After earning a Bachelor of Arts degree and attending divinity school in the United States, he was ordained as a minister in the Reformed Presbyterian Church General Assembly.
He operated a small freight delivery company in Ontario's Niagara region in the 1990s, and served as the pastor of Living Hope Orthodox Presbyterian Church in Vineland.
[2][3] He later worked toward a Master's degree at McMaster University's Divinity School, writing about the efforts of early Christian apologists to lobby Roman Emperors.
Emmanuel was a candidate for the socially conservative Family Coalition Party in the Lincoln electoral division in the 1995 Ontario provincial election.
Emmanuel argued that problems of unemployment and economic development could only be solved by a free-market system, and called for the government to shift welfare services to community organizations.
Emmanuel ran against prominent federal politician Sheila Copps in a 1996 by-election as a candidate of the Christian Heritage Party of Canada.
[5] He argued that Canada's Young Offenders Act should be abolished and corporal punishment reintroduced to schools, and was quoted as saying, "If an eleven-year-old murders someone, I think his life should be taken.
Emmanuel also ran for the Christian Heritage Party in the 1997 federal election, and finished fifth against Liberal incumbent Walt Lastewka.
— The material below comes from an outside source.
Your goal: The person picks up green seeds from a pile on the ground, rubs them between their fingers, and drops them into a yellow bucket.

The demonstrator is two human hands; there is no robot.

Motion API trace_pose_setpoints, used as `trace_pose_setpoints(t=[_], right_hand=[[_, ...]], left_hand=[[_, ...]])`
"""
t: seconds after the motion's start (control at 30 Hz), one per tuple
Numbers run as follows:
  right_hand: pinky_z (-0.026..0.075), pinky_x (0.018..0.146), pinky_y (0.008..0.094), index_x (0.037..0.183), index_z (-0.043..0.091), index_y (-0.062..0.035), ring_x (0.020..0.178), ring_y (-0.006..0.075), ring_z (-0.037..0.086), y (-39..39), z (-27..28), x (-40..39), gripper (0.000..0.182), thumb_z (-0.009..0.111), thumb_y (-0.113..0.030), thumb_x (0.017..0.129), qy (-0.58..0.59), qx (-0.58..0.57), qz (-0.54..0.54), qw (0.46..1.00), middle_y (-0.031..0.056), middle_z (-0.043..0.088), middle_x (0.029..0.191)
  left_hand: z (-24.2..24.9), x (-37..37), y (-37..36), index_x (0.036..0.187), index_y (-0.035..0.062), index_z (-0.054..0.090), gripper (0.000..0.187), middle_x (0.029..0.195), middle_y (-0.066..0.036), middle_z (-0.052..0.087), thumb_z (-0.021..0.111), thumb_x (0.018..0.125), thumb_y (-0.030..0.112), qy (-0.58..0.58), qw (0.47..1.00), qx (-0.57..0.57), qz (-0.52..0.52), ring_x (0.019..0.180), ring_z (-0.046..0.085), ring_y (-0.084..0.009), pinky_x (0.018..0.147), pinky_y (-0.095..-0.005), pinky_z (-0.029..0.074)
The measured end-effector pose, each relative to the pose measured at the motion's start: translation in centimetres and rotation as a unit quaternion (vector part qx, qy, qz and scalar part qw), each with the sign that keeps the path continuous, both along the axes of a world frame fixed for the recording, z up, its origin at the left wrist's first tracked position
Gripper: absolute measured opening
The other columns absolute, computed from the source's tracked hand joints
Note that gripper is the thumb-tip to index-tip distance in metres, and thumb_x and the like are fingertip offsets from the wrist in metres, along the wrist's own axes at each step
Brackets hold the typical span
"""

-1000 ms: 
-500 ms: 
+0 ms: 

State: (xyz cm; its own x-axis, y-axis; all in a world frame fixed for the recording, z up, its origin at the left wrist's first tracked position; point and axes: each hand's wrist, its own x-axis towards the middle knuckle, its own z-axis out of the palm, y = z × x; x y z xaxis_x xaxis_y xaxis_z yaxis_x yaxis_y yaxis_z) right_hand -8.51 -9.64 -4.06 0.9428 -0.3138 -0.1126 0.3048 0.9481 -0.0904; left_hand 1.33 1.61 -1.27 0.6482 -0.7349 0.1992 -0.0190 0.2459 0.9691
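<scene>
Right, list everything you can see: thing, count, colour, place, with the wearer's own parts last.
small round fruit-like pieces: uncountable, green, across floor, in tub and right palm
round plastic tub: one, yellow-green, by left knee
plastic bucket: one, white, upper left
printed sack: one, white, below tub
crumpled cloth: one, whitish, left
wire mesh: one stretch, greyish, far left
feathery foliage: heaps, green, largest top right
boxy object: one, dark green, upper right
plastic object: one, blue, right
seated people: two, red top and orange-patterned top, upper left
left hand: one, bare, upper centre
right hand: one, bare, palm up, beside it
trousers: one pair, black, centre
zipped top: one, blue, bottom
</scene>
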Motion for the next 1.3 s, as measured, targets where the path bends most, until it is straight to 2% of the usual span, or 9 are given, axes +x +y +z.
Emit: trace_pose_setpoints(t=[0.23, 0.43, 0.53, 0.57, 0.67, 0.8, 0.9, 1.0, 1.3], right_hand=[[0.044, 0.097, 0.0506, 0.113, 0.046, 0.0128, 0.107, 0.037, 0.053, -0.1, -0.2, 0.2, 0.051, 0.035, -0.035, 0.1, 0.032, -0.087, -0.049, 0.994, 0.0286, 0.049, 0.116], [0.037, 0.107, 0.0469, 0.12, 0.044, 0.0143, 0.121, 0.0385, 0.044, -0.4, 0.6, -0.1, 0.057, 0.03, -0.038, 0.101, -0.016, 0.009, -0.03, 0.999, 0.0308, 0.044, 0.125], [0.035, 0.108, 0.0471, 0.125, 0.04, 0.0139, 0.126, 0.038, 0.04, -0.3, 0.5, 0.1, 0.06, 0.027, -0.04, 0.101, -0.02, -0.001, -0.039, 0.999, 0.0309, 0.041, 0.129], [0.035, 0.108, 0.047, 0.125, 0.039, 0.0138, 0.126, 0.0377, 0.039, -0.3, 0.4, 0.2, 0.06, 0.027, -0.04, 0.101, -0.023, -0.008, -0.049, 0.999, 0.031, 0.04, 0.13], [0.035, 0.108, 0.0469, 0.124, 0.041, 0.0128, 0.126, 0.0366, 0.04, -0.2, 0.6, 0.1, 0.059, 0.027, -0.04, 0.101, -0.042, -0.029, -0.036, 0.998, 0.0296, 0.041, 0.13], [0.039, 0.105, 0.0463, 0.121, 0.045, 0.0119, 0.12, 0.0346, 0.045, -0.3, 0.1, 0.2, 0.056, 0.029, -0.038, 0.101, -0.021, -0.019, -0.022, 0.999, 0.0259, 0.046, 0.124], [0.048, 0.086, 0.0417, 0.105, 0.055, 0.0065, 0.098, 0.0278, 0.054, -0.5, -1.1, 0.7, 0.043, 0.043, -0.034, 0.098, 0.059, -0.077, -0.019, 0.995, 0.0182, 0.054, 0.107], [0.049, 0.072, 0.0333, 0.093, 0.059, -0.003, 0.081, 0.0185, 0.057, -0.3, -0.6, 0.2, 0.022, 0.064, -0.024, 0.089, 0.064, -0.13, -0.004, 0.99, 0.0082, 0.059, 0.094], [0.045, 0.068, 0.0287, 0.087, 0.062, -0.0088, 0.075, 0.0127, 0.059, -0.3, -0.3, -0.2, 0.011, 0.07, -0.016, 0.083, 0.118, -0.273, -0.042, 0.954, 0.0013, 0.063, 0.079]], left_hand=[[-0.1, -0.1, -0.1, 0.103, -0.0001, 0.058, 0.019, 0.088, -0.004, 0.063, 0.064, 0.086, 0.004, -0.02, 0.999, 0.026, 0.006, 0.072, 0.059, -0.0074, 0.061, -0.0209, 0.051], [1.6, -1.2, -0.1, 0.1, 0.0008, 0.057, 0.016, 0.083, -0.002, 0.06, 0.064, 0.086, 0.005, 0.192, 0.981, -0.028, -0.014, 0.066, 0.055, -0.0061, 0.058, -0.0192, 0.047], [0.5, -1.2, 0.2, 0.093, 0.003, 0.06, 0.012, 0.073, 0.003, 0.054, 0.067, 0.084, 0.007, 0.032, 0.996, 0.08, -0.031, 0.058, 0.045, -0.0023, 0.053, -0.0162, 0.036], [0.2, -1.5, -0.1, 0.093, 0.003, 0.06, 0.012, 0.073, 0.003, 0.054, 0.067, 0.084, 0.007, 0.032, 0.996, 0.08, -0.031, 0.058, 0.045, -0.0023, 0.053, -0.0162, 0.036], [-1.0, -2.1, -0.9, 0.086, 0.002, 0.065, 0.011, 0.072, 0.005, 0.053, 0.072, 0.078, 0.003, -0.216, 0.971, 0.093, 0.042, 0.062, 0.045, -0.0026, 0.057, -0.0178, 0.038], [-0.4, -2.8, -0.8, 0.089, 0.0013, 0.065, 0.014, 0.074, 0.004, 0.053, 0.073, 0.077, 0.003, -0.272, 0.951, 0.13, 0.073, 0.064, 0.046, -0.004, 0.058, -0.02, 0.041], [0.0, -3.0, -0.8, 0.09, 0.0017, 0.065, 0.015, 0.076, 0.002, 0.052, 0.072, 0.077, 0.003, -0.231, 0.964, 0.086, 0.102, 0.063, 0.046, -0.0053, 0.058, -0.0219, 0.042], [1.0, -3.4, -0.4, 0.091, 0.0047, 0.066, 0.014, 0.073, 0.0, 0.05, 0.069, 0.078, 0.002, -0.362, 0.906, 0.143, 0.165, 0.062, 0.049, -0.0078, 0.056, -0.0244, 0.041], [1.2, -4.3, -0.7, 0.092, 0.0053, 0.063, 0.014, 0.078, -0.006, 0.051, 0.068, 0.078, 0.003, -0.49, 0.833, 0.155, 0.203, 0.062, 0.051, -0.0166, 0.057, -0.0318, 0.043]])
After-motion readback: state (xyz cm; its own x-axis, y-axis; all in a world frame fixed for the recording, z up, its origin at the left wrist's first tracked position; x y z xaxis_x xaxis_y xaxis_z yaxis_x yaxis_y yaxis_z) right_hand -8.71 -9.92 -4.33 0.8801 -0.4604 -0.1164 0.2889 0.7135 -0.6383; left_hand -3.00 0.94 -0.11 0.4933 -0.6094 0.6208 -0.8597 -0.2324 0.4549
The New Democratic Party of Ontario (NDP) issued a press release with excerpts from several of Emmanuel's writings, asserting that he had described gay men as "sexual deviants"[3][7][9] and Islam as "as far from peace, as hell is from heaven" in separate articles written in 2002.
[10] As executive director of the ECP Centre, Emmanuel organized several public forums throughout 2003 to discuss same-sex marriage and the extension of Canada's hate speech laws to cover statements made against gays and lesbians.
[11] Emmanuel campaigned against the legal recognition of same-sex marriage in Canada in 2005, organizing several rallies across the country, including one outside Parliament Hill in Ottawa and another at Queen's Park outside the Legislative Assembly of Ontario.